_Work request:_ Would you count how many lines of the entries below include the word "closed"? Give nothing but the number.

Excerpts from a dataset
Content starts

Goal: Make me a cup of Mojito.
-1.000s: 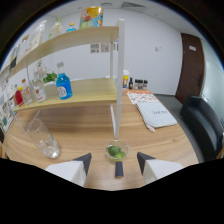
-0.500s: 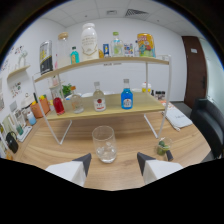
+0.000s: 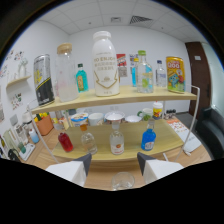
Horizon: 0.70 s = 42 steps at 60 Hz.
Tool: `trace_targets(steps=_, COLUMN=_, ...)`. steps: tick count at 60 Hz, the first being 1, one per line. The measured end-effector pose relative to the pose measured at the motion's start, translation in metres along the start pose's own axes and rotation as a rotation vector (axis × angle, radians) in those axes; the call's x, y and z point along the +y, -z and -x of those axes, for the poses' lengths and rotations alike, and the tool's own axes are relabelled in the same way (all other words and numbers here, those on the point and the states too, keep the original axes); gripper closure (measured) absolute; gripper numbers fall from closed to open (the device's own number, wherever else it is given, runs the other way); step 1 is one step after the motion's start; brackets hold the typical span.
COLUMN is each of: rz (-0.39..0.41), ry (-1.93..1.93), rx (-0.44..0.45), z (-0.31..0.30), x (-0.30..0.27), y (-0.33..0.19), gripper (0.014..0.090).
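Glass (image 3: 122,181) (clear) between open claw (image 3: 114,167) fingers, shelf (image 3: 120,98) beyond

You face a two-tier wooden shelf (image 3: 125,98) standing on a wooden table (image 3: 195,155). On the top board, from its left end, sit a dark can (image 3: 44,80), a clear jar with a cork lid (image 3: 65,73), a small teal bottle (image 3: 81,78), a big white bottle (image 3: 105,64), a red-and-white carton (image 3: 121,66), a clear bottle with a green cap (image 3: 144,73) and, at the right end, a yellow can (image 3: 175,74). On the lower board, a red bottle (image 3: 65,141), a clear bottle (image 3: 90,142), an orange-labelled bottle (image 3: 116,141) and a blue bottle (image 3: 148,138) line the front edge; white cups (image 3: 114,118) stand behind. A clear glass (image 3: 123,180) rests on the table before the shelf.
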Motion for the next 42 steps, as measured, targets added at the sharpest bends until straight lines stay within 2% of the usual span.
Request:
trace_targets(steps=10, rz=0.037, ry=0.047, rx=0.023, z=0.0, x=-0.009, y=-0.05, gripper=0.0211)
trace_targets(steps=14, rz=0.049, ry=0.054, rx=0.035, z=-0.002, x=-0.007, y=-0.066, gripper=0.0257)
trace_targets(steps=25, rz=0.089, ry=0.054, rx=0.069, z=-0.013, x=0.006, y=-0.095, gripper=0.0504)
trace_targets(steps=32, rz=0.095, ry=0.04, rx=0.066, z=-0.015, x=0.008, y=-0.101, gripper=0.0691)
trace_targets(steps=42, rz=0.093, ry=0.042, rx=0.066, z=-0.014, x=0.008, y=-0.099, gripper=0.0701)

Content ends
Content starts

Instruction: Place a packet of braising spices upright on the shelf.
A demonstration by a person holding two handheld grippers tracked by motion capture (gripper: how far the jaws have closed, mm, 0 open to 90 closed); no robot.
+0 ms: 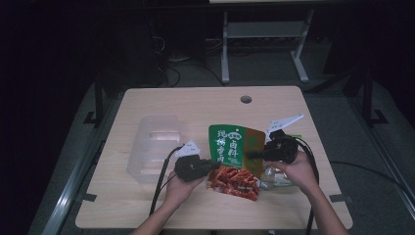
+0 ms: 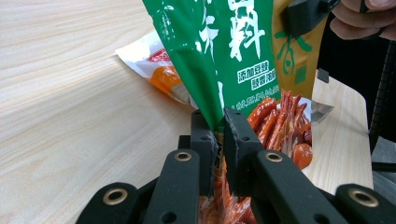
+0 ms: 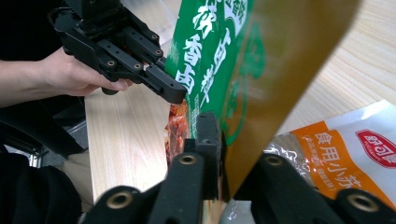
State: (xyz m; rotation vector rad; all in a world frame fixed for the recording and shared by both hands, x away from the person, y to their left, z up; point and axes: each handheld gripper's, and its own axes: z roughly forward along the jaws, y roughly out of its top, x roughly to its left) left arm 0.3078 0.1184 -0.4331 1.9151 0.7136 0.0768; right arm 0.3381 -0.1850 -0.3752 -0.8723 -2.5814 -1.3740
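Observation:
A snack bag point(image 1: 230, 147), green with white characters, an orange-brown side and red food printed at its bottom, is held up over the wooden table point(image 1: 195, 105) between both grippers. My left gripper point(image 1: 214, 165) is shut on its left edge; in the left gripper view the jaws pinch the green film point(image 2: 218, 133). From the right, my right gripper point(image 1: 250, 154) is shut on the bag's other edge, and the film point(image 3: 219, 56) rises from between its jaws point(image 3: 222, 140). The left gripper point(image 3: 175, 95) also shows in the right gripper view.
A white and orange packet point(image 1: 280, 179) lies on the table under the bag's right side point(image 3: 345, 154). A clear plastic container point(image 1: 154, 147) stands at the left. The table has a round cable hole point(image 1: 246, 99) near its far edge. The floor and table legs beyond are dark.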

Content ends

_Solution for this task:_ 2